Go through the data line by line from the top, retyping each exactly, and end with the line that contains "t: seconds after".

[Records supplied — start]

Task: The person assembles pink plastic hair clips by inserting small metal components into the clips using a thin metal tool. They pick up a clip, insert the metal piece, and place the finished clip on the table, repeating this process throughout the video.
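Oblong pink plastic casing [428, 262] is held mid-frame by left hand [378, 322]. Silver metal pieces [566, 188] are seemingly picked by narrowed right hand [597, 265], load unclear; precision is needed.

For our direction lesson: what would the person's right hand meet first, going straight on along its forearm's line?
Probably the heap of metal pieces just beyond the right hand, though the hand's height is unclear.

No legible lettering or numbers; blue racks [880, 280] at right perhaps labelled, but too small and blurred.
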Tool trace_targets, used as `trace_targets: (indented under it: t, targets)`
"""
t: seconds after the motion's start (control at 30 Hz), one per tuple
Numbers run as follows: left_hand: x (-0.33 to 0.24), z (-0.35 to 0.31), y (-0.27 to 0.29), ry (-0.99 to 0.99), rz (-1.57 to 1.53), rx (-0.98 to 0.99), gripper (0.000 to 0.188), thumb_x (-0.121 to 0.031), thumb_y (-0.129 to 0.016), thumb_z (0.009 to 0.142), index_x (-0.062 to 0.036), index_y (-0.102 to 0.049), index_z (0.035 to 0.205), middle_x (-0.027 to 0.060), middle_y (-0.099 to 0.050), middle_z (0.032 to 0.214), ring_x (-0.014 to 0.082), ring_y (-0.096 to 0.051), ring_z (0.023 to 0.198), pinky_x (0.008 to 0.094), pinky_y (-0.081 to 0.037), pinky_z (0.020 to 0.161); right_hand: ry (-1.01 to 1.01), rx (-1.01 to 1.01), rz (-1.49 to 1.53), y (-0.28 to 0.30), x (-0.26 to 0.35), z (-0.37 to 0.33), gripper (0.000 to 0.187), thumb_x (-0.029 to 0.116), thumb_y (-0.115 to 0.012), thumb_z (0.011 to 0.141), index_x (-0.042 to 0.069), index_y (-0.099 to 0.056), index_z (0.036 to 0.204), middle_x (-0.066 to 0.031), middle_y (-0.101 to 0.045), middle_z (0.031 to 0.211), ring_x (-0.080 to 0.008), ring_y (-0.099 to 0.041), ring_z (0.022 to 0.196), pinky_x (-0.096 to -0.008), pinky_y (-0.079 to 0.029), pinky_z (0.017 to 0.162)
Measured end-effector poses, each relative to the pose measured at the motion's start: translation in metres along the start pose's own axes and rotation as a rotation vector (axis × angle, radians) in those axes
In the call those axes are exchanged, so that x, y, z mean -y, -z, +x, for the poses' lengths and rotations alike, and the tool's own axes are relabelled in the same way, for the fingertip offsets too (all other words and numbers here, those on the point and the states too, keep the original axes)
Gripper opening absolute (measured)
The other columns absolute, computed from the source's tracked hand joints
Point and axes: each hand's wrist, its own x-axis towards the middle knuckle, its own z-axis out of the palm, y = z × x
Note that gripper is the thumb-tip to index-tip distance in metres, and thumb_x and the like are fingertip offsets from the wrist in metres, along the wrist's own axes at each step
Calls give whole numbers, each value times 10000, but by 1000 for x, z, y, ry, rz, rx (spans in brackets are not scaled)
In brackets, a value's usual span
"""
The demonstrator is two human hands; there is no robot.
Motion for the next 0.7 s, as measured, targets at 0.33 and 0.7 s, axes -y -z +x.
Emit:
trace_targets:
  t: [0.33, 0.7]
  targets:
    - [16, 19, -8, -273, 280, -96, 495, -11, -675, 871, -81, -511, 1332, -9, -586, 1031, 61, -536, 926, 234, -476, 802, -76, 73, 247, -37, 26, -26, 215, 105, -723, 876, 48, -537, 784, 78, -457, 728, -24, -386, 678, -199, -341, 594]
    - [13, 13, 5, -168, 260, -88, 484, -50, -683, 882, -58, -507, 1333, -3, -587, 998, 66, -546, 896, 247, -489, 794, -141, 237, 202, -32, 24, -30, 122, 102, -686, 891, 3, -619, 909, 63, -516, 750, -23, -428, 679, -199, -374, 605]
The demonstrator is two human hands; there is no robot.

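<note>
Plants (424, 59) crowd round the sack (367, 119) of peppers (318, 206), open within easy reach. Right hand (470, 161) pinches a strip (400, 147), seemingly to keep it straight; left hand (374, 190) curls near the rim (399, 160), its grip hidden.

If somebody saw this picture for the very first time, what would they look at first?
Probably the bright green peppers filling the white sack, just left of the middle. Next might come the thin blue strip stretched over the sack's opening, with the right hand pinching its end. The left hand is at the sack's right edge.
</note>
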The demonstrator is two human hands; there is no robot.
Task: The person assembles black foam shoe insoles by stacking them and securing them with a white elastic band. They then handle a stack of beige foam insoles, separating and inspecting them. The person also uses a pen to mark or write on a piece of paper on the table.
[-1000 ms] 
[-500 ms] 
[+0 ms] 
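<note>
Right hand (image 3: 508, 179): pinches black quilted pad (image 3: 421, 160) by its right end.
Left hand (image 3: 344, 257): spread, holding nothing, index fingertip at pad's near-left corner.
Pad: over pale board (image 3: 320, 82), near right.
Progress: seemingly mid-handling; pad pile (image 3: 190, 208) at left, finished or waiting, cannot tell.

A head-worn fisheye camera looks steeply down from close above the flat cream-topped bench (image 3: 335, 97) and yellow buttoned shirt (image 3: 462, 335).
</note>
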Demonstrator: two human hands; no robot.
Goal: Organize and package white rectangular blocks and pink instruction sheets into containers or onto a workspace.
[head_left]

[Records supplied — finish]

Answer space:
Task: The person assembles pink plastic hair clips by inserting small metal components into the clips using a thin metal tool. They pick up a clip, insert the metal piece, and place the finished clip on the table, repeating this process throughout the video.
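Oblong pink plastic casing [428, 262] is held mid-frame by left hand [378, 322]. Silver metal pieces [566, 188] are seemingly picked by narrowed right hand [597, 265], load unclear; precision is needed.

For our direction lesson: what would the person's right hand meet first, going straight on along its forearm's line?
Probably the heap of metal pieces just beyond the right hand, though the hand's height is unclear.

No legible lettering or numbers; blue racks [880, 280] at right perhaps labelled, but too small and blurred.
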Tool trace_targets, used as `trace_targets: (indented under it: t, targets)`
"""
t: seconds after the motion's start (control at 30 Hz), one per tuple

Nothing else is needed, and the exercise is over.